C'est compliqué, même si j'ai certaines connaissances sur ces documents.
Il faut trouver un modèle qui va bien. Il faut réunir les preuves nécessaires, et notamment les témoignages de plusieurs proches. Ensuite, il faut se lancer, raconter comment on en arrive à cette demande, sans céder à la tentation de raconter sa vie, rester factuelle, précise. C'est du droit. Il faut rendre la requête cohérente avec les pièces fournies et mettre ça en forme. Ça implique de prendre un certain recul.
Est-ce que je mets des certificats médicaux, ou pas? Forcément, j'ai évoqué le sujet dans ma requête, parce que ça fait partie des événements, des éléments qui m'ont amenée dans cette situation de demander à ajouter deux prénoms aux miens et à changer de genre. Et en même temps, ça ne doit pas entrer en ligne de compte, ça ne doit pas jouer dans la décision du tribunal, selon les articles de loi évoqués dans ma requête.
Et dans sa convocation, le JAF me demande, "même si ce n'est pas obligatoire", ces éléments médicaux. Ça me gêne pour les autres, mais pour moi... J'ai un compte-rendu de psychologue qui est absolument parfait et ça ne me dérange pas de le montrer au juge.
Je m'attendais à un délai beaucoup plus long, mais non. La réponse est arrivée au bout d'une semaine, la convocation m'amène à fin janvier, un mois et demi plus tard. Normalement, une quinzaine de jours plus tard, je serai administrativement, officiellement, madame.
Cette perspective m'enchante et m'angoisse en même temps, parce que c'est un énorme changement. Parce que je ne suis pas sûre de bien réaliser. Parce que, même à ce stade, il reste toujours des doutes.
Et puis, une fois que ce sera fait, il y aura encore une interminable période où je devrai faire modifier tous mes documents administratifs, en premier lieu la carte vitale, réputée pénible, les opérateurs de téléphonie et d'internet, les banques, les impôts, les diplômes... et tant de choses auxquelles on ne pense pas mais qui vont fatalement se présenter à un moment...

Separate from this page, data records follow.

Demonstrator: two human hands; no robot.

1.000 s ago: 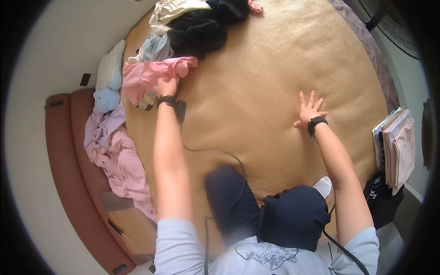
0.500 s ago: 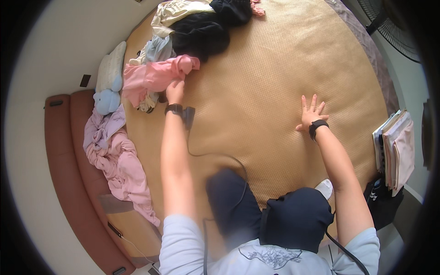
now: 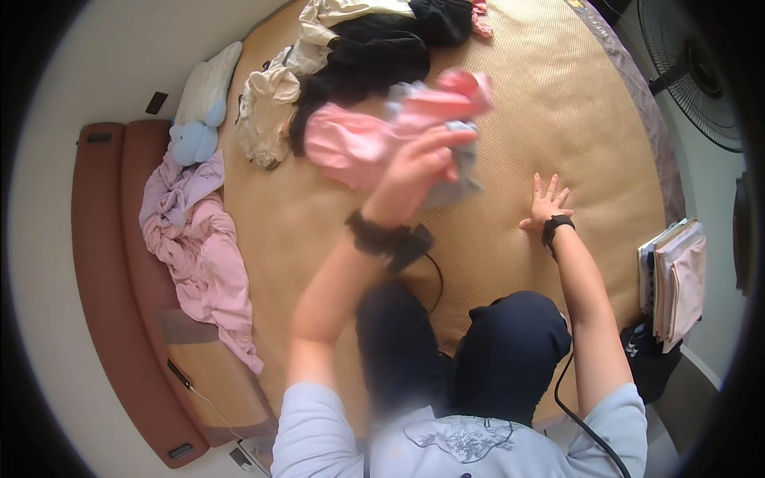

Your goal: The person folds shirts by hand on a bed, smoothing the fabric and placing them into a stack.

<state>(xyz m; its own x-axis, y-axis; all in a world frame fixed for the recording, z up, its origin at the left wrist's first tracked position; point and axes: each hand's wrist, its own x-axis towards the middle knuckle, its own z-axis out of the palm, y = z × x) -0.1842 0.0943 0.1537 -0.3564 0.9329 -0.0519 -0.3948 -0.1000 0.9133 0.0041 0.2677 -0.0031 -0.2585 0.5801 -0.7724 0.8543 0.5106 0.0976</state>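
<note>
My left hand (image 3: 410,171) is closed on a pink garment (image 3: 351,143), lifted off the woven mat (image 3: 510,111) on the bed. A grey-blue cloth (image 3: 454,185) hangs bunched with it by my fingers; both are blurred by motion, and their exact kind does not show. My right hand (image 3: 547,209) lies flat on the mat, fingers spread, holding nothing. Beyond my left hand is a heap with black clothing (image 3: 374,60) and a cream garment (image 3: 267,115).
At the left, a light pillow (image 3: 209,84), a blue plush toy (image 3: 194,143) and crumpled pink-lilac bedding (image 3: 203,247) lie by the brown headboard (image 3: 119,295). Folded clothes (image 3: 676,283) are stacked at the right edge, with a black fan (image 3: 697,76) farther back.
My left hand has lifted the pink garment and grey-blue cloth off the heap, bringing them right and nearer. The cream garment behind is now uncovered. My right hand stays flat on the mat.
</note>
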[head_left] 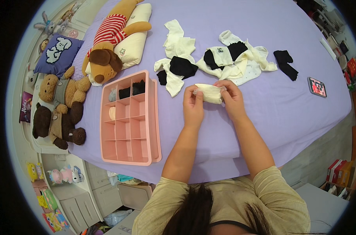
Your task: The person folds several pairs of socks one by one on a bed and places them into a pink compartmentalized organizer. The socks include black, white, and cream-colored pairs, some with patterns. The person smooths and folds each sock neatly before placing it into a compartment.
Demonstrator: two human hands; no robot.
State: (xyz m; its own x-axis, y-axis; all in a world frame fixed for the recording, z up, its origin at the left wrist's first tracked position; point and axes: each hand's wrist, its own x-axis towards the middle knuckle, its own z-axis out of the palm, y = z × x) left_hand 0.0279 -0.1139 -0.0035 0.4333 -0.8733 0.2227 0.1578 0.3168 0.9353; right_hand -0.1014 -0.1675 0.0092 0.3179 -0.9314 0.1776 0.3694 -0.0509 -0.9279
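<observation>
Between my two hands a cream sock [209,93], folded into a short bundle, is held above the bed. My left hand [194,97] pinches its left end, and my right hand [230,98] grips the right end. Just beyond lies a loose spread of white and cream socks [246,66] with black socks [183,67] among them. A separate black sock [286,64] rests farther right. To my left stands a pink divided box [124,129]. Its far row holds a grey and two black rolled socks [124,93], and a cream one [112,113] sits in the left column below.
A lilac sheet [209,147] covers the bed. A phone [316,87] lies near its right edge. A plush dog [106,58] rests on a cream pillow [135,43] at the far left, with two teddy bears [62,88] and a purple cushion [59,54] beside it.
</observation>
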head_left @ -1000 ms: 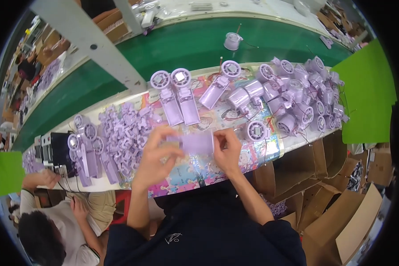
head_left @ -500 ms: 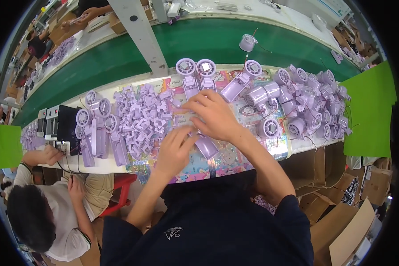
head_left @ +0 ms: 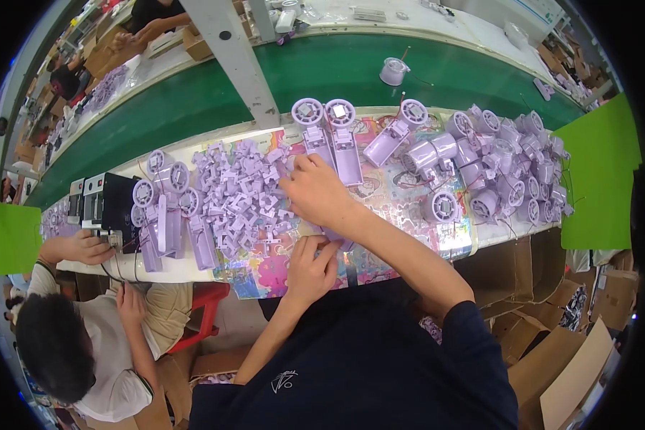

Autrement dit, je ne serai pas sauvée.
Et dans le même temps, a priori fin 2024, je devrais mettre la dernière opération, la plus terrible et en même temps peut-être la plus déterminante, derrière moi. Je commence à me faire à l'idée, et même à avoir hâte, malgré ma trouille de tout ce que ça implique. Ce qui est très nouveau.
D'ici là, j'en aurai à peu près fini avec l'épilation laser, l'orthophonie, en tout cas je pense et j'espère. Il restera, éventuellement, quelques opérations "de finition", à l'extrême limite entre la féminisation et l'esthétique. Le nez? La poitrine?
Je préférerais éviter, mais... ça va dépendre de mon passing, et de mes moyens.
En attendant, il faut que voie si je fais une demande d'aide juridictionnelle pour pouvoir me faire assister par un avocat fin janvier, pour l'audience. Histoire d'assurer le coup.